While Beirut, for once in my life, did not feel bereft for a few years, the advent of terrorist states, the continual Israeli violence, the support of many countries for terror actions in the region, the sectarian discord, have brought the whole feeling of possibility and promise to a halt yet again. And I wonder now, when I look at the image of the Hotel that never opened, whether the deep feeling of loss and sadness is not for me and my destiny.
Beirut Bereft
Murr Tower (let’s hope it truly has expired)

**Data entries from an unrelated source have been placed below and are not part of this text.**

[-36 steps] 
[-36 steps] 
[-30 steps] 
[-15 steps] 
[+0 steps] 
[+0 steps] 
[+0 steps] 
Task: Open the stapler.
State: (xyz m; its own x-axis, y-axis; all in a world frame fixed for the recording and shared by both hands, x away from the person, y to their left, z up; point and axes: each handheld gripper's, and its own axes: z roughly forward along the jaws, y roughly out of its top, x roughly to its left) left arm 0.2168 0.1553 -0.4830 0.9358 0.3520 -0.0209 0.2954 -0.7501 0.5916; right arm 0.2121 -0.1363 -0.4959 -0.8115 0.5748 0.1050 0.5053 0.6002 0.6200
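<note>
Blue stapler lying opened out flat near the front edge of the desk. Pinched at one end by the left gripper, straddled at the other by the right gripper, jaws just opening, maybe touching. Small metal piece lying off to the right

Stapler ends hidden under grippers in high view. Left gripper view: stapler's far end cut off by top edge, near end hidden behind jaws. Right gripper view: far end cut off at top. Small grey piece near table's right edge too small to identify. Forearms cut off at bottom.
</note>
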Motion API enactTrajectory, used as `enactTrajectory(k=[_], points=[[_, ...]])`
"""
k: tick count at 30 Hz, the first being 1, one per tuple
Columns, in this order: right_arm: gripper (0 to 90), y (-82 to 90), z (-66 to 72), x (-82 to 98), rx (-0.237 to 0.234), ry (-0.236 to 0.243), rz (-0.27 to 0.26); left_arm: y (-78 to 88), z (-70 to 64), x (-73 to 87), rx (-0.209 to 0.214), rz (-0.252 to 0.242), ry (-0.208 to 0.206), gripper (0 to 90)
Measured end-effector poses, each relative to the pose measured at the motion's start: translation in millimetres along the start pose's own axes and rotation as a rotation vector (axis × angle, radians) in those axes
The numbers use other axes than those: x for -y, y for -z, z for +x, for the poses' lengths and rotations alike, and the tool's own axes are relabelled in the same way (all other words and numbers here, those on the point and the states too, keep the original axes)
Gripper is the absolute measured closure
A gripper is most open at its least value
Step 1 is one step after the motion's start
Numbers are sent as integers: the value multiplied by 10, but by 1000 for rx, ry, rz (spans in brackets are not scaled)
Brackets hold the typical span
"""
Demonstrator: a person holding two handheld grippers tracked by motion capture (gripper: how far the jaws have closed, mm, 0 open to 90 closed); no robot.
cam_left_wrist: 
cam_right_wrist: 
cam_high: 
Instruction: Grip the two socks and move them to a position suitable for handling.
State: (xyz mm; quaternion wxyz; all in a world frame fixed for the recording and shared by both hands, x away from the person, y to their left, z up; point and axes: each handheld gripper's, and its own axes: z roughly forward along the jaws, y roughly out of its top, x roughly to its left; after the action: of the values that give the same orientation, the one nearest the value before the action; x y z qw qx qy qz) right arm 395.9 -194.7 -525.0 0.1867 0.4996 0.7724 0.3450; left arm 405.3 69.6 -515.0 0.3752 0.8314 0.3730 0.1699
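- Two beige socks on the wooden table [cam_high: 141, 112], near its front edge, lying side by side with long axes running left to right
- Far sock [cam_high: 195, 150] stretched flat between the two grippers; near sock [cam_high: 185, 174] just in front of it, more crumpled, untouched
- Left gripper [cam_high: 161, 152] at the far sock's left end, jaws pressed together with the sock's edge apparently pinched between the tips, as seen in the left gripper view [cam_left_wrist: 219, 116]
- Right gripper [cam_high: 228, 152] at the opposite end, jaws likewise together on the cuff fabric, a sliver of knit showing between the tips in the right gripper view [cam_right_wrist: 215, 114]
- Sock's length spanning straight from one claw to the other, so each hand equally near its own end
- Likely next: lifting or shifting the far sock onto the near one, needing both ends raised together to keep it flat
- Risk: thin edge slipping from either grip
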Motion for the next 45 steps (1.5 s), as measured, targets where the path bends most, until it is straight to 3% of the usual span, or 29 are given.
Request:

I like the categorization, into those who are so in the moment and the dreamers. Best to have a foot in both categories of being, but it’s an elusive aim for most, myself included. The two maybe interact thus: those in the moment content themselves with what is, and play their parts in the designs of the dreamers. Those in the moment are in some sense cogs in the machines of the dreamers, but are also liberated from a sense of being such (or perhaps some suppress or distract themselves from that reality). Meanwhile, the dreamers are slaves to what might be: their dreams. Do they enjoy the distance between what is and their dreams, or do they suffer it? I suppose it depends on the possibility of their dreams, and the confidence and absorption they have in pursuing them. Whether “the deep feeling of loss and sadness is not me for me and my destiny,” I think, depends on how well-matched our dreams are to our environment and abilities, with varying amounts of chance thrown in. Everyone faces the possibility of the sadness (because of chance’s role), so everyone could wonder at it. But those who dream beyond their world’s likely possibilities perhaps really should worry.
Your point is really subtle. I hadn’t really thought of those broad categories outside of my specific example, but you’re right, there is a tension there, and I think maybe I am also surfing the sharp edge of it. My day to day life brings me lot’s of pleasure and moments of joy, but when I think that perhaps I should be doing something “great” with my life, even if that just means having a successful career again, it gives me pause. And I agree that “those who dream beyond their world’s likely possibilities perhaps really should worry.”